Clean data is essential

We’ve all seen blatant errors in patent metadata. The industry’s standard coverage now includes millions of documents from over a hundred patent authorities, and the error rate only increases with this rapidly expanding volume.

Because of this, it’s essential to work with the raw data whenever possible, rather than relying on an end-user tool for reporting. We believe that without a human review of the format and quality of the raw data, it’s hard to have faith in the resulting analysis project.

Assignee data probably presents the biggest challenge for high-volume projects. Most patent analysis work at some point relies on assignee data, whether it involves gathering a portfolio of one company’s IP, or creating a landscape that will show major players in a technology space. Unfortunately, assignee data is seriously affected by irregularity in the source data. Examples include:

  • Inconsistent name abbreviations e.g. Minnesota Mining & MFG
  • Misspellings e.g. Minnesoda Mining & Manufacturing
  • Transliterations e.g. Tsinghua University vs. Qinghua University, both phonetically valid translations from the Chinese university name.

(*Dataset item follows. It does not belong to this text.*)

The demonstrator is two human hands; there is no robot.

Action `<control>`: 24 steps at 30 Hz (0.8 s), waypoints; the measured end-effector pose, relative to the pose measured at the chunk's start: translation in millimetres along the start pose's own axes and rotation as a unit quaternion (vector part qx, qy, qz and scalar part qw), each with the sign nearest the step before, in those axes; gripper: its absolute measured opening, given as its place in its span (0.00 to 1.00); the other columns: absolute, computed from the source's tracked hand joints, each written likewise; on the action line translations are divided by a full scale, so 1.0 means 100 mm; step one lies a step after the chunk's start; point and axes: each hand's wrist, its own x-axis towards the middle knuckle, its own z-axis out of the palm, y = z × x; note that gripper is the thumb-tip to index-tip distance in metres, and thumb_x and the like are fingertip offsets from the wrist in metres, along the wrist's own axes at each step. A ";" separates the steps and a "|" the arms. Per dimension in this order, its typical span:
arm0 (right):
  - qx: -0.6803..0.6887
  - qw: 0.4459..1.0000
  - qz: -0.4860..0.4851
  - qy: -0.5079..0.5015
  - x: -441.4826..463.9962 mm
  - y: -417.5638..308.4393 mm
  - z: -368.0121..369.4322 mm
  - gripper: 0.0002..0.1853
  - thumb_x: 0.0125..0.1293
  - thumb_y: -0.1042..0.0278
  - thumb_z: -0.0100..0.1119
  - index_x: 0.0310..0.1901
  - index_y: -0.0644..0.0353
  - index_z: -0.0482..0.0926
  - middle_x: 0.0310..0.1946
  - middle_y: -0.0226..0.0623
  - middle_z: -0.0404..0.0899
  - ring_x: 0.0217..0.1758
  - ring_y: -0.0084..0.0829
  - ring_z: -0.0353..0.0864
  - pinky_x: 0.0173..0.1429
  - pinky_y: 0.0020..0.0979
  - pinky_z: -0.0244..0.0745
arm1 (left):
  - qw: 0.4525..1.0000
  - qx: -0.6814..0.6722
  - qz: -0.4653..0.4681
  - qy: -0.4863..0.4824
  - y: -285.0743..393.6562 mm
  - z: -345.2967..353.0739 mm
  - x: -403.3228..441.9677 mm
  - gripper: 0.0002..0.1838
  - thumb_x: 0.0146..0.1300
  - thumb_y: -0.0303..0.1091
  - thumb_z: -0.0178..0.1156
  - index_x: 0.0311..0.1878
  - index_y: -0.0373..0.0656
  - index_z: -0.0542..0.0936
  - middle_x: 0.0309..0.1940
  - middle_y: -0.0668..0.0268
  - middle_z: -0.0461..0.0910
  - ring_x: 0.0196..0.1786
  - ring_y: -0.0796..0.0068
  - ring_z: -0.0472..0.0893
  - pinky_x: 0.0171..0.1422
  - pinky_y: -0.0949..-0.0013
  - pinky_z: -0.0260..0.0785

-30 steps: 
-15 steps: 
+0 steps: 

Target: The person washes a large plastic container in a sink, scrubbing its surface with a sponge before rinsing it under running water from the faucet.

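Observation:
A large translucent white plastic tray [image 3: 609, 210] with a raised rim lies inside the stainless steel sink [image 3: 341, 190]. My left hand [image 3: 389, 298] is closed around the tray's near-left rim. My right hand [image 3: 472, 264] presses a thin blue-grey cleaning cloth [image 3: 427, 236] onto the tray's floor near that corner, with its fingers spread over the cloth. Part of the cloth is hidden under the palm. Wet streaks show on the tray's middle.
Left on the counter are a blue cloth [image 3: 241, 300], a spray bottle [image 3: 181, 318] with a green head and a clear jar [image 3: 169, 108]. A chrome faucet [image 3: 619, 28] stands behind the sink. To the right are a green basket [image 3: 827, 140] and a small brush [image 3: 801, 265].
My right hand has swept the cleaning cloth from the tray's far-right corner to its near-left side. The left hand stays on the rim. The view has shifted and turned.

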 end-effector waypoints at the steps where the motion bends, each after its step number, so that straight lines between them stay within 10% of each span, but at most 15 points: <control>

Patent searches themselves can be carefully calibrated to find these variants (see our blog post on the topic). But when it comes to cleaning and standardizing the data, computers need a little help identifying equivalents.

When working with small datasets, the task of cleaning assignee data can sometimes be solved by brute force. But as always, the ultimate goal is always to work smarter, not harder! Usually, working with data means extracting it out of a commercial search product and into local files for further manipulation. Most of these search products support downloading records into spreadsheet formats such as .CSV (comma-separated values). This data can then be cleaned without the limitations imposed by a commercial search system.

Using a data cleaning product that can import this CSV data, such as VantagePoint, can make cleaning easier – VantagePoint uses fuzzy logic filters to suggest possible matches between names, while leaving ultimate control in the hands of the searcher.

However, in tried-and-true fashion, Microsoft Excel is the product that usually offers the right tools for initial work on the dataset. If you have no specialized data cleaning software at your disposal, you can use some of the functions in Microsoft Excel to begin the process. Excel’s Text-to-Columns, Filters, and PivotTables features can all be useful in the right situation.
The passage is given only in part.